Poco más de cien páginas le bastan a Pilar Quintana (Cali, 1972) para montar una historia robusta, subyugante, que se lee en dos arreones.
Todo bascula sobre la perra del título y el ansia de la cuarentona Damaris por ser madre, sin éxito, junto a su pareja Rogelio, drama que nos puede traer ecos de los parejos sinsabores de la mujer yerma lorquiana.
A pesar de su brevedad la novela irá mostrando distintos recovecos en la forma de actuar de Damaris, que bien pudieran pillar al lector desprevenido, pues de entrada, que Damaris a falta de hijos supla la carencia y se encariñe y encapriche con una perra cachorrita es algo comprensible. La cosa se enrarece y da un golpe brusco de timón cuando esa relación entre la mujer y la perra (ya adulta e indisciplinada) se afile, corte y rasguñe. Donde anidó el amor bien pudiera anidar ahora el odio, alimentado por la envidia, pues vemos, tirando de refranero, cómo a menudo Dios da pan a quien no tiene dientes.
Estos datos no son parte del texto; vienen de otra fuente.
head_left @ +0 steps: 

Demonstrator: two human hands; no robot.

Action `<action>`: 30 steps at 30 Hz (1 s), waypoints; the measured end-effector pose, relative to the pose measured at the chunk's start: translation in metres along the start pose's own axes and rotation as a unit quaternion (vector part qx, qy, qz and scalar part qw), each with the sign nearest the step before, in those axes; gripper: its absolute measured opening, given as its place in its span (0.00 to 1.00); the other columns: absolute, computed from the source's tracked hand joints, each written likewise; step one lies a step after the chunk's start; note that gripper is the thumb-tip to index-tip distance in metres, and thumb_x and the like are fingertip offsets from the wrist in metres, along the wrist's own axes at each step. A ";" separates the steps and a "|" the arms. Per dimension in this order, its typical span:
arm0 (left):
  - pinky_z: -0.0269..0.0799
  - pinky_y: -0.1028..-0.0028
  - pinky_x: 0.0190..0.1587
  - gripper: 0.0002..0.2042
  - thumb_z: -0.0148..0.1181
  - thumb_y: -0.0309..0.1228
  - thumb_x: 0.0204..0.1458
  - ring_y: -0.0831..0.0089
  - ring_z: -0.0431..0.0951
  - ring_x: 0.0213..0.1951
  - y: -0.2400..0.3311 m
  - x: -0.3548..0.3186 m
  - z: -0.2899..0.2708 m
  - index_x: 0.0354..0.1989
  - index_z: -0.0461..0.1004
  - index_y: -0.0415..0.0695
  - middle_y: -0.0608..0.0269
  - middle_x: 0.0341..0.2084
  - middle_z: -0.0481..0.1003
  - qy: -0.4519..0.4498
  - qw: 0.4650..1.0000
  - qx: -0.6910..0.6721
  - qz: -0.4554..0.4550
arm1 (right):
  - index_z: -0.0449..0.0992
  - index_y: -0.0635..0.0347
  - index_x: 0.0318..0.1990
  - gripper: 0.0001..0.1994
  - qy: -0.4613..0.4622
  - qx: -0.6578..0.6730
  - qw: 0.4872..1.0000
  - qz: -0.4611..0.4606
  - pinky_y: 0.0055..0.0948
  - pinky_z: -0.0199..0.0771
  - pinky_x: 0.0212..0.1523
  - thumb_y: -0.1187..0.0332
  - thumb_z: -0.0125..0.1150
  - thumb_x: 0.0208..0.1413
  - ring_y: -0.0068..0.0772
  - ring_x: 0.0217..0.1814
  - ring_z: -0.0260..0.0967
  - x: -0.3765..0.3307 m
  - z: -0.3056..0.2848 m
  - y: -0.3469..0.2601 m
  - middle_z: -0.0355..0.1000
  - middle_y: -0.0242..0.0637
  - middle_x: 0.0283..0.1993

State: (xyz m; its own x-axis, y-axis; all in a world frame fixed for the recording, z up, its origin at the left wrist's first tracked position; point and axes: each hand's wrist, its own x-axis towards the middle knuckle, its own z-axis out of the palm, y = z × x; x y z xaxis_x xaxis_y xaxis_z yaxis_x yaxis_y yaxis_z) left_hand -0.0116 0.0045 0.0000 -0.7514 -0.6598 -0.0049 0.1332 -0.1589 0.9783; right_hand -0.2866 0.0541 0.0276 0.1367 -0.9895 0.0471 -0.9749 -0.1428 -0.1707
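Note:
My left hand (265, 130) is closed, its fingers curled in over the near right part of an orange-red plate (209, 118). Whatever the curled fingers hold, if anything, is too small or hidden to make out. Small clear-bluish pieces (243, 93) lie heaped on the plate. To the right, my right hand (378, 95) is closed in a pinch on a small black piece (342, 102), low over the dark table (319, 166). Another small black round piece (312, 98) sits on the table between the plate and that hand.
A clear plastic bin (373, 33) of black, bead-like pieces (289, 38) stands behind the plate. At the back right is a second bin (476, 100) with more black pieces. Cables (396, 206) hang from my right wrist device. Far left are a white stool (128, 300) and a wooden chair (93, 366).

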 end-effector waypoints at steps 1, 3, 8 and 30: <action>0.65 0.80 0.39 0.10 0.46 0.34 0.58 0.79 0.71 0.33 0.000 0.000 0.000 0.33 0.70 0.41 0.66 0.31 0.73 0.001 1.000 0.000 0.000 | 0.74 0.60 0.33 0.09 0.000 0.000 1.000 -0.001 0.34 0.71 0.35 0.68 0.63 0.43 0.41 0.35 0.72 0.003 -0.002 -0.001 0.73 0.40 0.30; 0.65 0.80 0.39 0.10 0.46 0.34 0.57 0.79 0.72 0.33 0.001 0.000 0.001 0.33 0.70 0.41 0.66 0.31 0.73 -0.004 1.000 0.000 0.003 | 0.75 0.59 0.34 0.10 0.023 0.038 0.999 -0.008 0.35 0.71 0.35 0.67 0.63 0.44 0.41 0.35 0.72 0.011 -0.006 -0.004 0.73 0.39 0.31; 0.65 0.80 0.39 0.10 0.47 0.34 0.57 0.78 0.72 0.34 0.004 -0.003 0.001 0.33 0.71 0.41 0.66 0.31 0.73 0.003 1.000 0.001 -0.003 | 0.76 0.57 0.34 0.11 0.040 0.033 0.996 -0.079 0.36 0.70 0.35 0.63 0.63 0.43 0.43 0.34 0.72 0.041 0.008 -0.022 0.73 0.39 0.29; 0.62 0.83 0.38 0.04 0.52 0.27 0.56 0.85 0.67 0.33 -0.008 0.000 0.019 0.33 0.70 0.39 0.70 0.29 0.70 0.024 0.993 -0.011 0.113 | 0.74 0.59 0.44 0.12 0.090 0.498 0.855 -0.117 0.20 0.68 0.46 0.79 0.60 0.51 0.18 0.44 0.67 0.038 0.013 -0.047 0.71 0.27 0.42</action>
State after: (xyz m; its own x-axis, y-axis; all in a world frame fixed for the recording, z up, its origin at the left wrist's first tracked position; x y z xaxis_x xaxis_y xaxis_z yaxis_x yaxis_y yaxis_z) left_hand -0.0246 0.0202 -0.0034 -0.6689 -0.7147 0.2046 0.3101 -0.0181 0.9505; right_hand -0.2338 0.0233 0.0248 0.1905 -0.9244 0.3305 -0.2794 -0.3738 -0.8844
La historia se ubica en una casa frente al mar -océano- Pacífico, en un acantilado, donde la pareja vive en precario, peleando cada día por su subsistencia: Rogelio faenando, ella limpiando las casas de gente adinerada y ausente de la zona, que las mantiene deshabitadas.
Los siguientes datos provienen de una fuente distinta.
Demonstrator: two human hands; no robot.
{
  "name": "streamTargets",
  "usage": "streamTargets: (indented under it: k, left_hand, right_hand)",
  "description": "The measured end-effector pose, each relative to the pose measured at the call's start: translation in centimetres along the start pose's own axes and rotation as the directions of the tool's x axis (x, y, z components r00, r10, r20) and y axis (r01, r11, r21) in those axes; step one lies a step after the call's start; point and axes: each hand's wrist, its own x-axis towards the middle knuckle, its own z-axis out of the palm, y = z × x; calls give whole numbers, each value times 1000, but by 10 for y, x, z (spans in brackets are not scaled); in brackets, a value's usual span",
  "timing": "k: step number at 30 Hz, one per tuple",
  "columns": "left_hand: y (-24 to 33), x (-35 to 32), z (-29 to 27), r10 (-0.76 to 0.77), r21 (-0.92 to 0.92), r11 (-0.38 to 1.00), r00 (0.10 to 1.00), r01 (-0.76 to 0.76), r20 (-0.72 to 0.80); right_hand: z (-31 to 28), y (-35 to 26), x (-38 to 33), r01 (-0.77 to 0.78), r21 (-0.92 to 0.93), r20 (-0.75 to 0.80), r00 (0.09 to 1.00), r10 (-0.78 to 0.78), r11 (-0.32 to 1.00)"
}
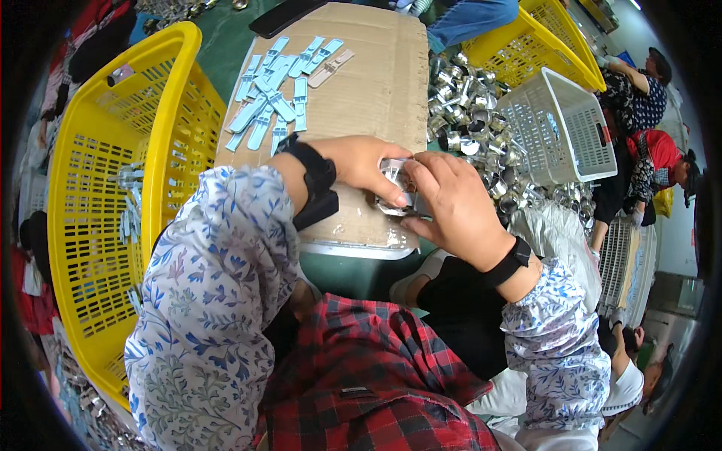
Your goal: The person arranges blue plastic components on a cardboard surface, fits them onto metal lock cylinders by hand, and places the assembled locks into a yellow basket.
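Over the right side of a cardboard sheet (353, 113), my two hands meet around a small shiny metal piece (391, 174). My left hand (357, 161) grips it from the left, its thumb and fingers closed on the piece. From the other side, my right hand (460, 203) pinches the same piece with bent fingers. My fingers hide much of its shape. Several flat light-blue plastic handles (271, 94) lie heaped on the far left of the cardboard. Beside them is one beige handle (331, 68).
A tall yellow basket (105, 203) holding some blue handles stands at my left. Right of the cardboard lies a large pile of shiny metal cups (470, 105), next to a white crate (594, 139) and another yellow basket (519, 41). A dark flat object (286, 15) lies at the far edge. Other people sit nearby.
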Motion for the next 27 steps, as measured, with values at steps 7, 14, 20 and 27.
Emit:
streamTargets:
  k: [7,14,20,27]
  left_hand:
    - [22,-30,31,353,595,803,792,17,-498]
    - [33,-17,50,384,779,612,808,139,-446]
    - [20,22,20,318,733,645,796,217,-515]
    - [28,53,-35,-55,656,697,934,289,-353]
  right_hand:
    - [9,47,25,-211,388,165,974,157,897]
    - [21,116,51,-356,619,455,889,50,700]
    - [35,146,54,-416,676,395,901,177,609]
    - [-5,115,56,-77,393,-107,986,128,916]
La frondosidad vegetal, la selva acechante encarnando el peligro o la muerte, las constantes lluvias, el calor asfixiante, los zancudos siempre ávidos y siempre jodiendo la piel ajena, los gallinazos caligrafiando la parca mirada celestial, crea todo ello una atmósfera tan sensitiva como pegajosa, donde se adhieren también los recuerdos de Damaris, como el del finado Nicolasito, que lejos de corroerse con el óxido del tiempo están siempre ahí rondando, esperando su ocasión para malmeter, aventando la culpa, impeliendo a Damaris a embocarse en el precipicio de su propio ser.